A veces es inevitable caer en los influjos del marketing y me atrevería a decir que en algunas circunstancias vale la pena dejarse guiar por ellos. Hace unos días en un arranque de nostalgia, mientras leía algunos de los homenajes que por estos días se le hacían a Gabriel García Márquez, decidí después de mucho tiempo, empezar a leer sus novelas y pedir de regalo la última edición de Cien años de soledad. Debo reconocer que no soy un lector consumado de literatura, no obstante algunos libros me han salvado en momentos de soledad o aburrimiento.
Tengo algunos amigos y conocidos que trabajan en el mundo editorial, así como otros clavados de cabeza en la literatura. Si bien aun puedo ruborizarme al decir que nunca había leído a Gabo, más allá de alguno que otro cuento, debo declarar que me enfadan aquellas personas pretenciosas del ámbito cultural que miran como si fuese un pecado mortal haber omitido alguna lectura de las llamadas imprescindibles. Seamos francos, es cada día mas difícil leer a Proust o a Dostoievski, no por que falten las ganas sino porque no queda mucho tiempo, además de las múltiples competencias de entretenimiento que por estos días tienen los libros.

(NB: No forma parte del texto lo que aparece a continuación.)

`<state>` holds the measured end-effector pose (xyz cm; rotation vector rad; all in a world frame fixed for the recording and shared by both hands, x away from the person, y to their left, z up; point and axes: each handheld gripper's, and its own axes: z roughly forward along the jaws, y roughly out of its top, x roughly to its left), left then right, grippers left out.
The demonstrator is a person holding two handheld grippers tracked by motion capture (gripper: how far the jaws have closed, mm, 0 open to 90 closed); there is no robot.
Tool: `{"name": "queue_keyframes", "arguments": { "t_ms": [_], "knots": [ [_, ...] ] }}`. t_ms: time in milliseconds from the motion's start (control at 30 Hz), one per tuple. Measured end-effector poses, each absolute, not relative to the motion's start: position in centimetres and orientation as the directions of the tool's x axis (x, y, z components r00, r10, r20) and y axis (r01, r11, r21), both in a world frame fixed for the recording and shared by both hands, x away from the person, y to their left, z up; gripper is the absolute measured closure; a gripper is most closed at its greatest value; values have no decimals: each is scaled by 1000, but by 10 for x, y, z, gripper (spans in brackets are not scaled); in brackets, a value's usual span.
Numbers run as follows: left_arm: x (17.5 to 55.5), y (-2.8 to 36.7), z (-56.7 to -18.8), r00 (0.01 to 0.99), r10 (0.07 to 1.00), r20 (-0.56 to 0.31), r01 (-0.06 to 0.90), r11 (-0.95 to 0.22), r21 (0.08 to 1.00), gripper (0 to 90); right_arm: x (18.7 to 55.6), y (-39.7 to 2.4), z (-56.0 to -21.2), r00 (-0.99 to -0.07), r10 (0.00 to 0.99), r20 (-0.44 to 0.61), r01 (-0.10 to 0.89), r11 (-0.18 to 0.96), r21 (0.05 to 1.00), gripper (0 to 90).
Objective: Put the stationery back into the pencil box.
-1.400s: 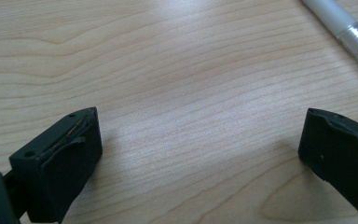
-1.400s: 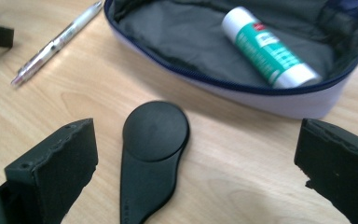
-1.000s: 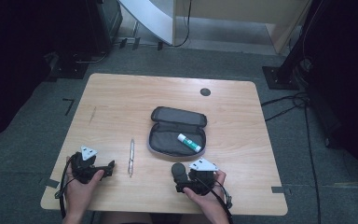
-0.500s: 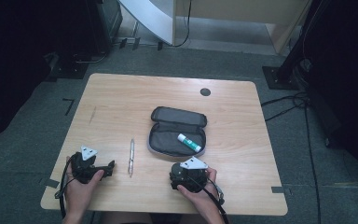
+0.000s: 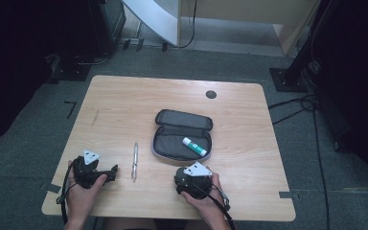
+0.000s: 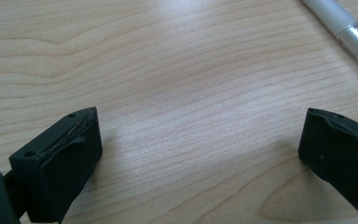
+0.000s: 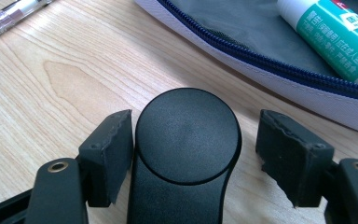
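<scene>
Right tool (image 7: 193, 154) closing around black round-headed object (image 7: 188, 135), not yet gripping; left tool (image 6: 198, 158) released

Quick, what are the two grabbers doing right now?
Left gripper: open, nothing between its jaws.
Right gripper: jaws just closing around a black round-headed object, not yet gripping it.

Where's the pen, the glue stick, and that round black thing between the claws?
pen (image 5: 134, 160): high view, middle of its barrel.
glue stick (image 7: 340, 32): right gripper view, on its green label.
round black thing (image 7: 188, 134): right gripper view, centre of its round top.
</scene>
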<state>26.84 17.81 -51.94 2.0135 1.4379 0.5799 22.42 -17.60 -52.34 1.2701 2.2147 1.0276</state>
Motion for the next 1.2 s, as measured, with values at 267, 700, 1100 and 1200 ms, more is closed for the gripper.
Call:
{"name": "queue_keyframes", "arguments": {
  "t_ms": [267,700,1100,1200],
  "knots": [
    [268,178,-519,321,947,10,689,-241,683,0,222,-175,-523,-547,837,31,556,335,761,410],
    [269,178,-519,321,947,10,689,-241,683,0,223,-178,-522,-552,833,39,555,333,762,421],
    [268,178,-519,321,947,10,689,-241,683,0,214,-182,-523,-530,847,27,566,330,756,352],
    [268,178,-519,321,947,10,689,-241,683,0,212,-184,-523,-527,849,30,559,320,765,417]
  ]
}}
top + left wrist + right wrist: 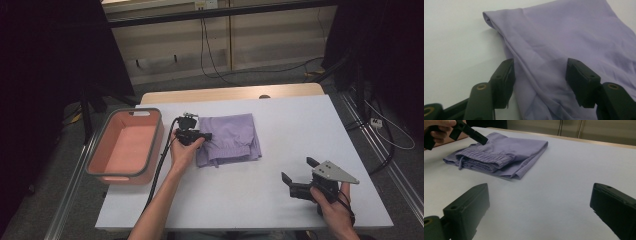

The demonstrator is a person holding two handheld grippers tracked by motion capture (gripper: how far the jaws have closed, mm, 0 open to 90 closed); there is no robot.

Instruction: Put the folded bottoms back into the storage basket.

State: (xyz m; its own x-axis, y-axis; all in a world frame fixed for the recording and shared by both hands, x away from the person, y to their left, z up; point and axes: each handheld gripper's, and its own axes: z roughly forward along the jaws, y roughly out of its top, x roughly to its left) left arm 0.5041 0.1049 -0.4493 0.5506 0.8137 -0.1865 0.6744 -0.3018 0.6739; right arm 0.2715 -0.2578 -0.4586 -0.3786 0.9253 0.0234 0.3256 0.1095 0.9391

Algo así me pasaba con Gabriel Garcia Marquez. Más lo primero que lo segundo: ese chovinismo nacionalista que muchas personas y medios en Colombia acuñaron a la imagen y obra de Gabo, como figura y lectura imprescindible, tuvo su resonancia en algunos colegios y escuelas haciendo de sus libros una lectura obligatoria, lo que de entrada creaba una barrera para apreciar su obra. En la década del 80, parecía que lo único que hacia falta eran camisetas con su cara estampada para venderlas junto a la fotos de Lucho Herrera a los pocos turistas que pasaban por Bogotá. Este frenesí fue lo que algunos llamaron la macondización de Colombia, que no es otra cosa que la exaltación de la cultura caribe.
No tengo nada en contra de los costeños, pero no puedo evitar ser un cachaco maluco, que no resiste el rayo del sol y se mete al mar del rodadero con la camiseta del Hirotama, además de llevar la plata dentro de un monedero de Fotojapon para evitar robos y pérdidas.
Me parece antipático que al salir de Colombia, las personas piensen que todos los colombianos somos buenos bailadores de cumbias o usamos sombreros volteaos porque supuestamente por nuestra sangre corre el caribe. Aclaro, para el lector no colombiano, por una vez y todas: no todos los colombianos nos identificamos con la cultura caribe, por más de que susurremos inconscientemente uno que otro vallenato en la buseta. Lo digo sin ningún resentimiento hacia los costeños.
Lo que si es cierto es que la cultura caribe gracias a su magnifico poder de seducción, hay que reconocerlo, se trepó al altiplano y por eso es que en Bogotá nos cagamos del frío, en una terraza, mientras nos tomamos un ron y vemos pasar una chiva con grupo vallenato a bordo y una horda de borrachos cantando algún clásico de Diomedes Diaz.
Quizás fue por el exceso de exaltación a Gabo, que su obra me resultaba algo ajena. No obstante, después de haber leído uno que otro cuento nunca dudé de su talento narrativo, el cual por estos días me tiene enganchado leyendo Cien años de soledad. Por eso pienso que quizás hay que tomar distancia para leer algunos libros, borrar por un momento los sesgos y convenciones que hay detrás de los autores y sus obras para entrar en ellas sin prevenciones. Eso es lo que me ha pasado leyendo Cien años de soledad. Y por supuesto, me ha resultado inevitable sentir en su lectura, que entro a una mitología del caribe que sin quererlo, eriza los pelos de un cachaco maluco como yo: que se impresionó con la extensión de la ciénaga grande, se baño en sus mares tornasolados, se trepó a un árbol de guayabas fosforescentes y se éxito con la magia con que alguna chica de Riohacha movía sus caderas mientras caminaba por el malecón.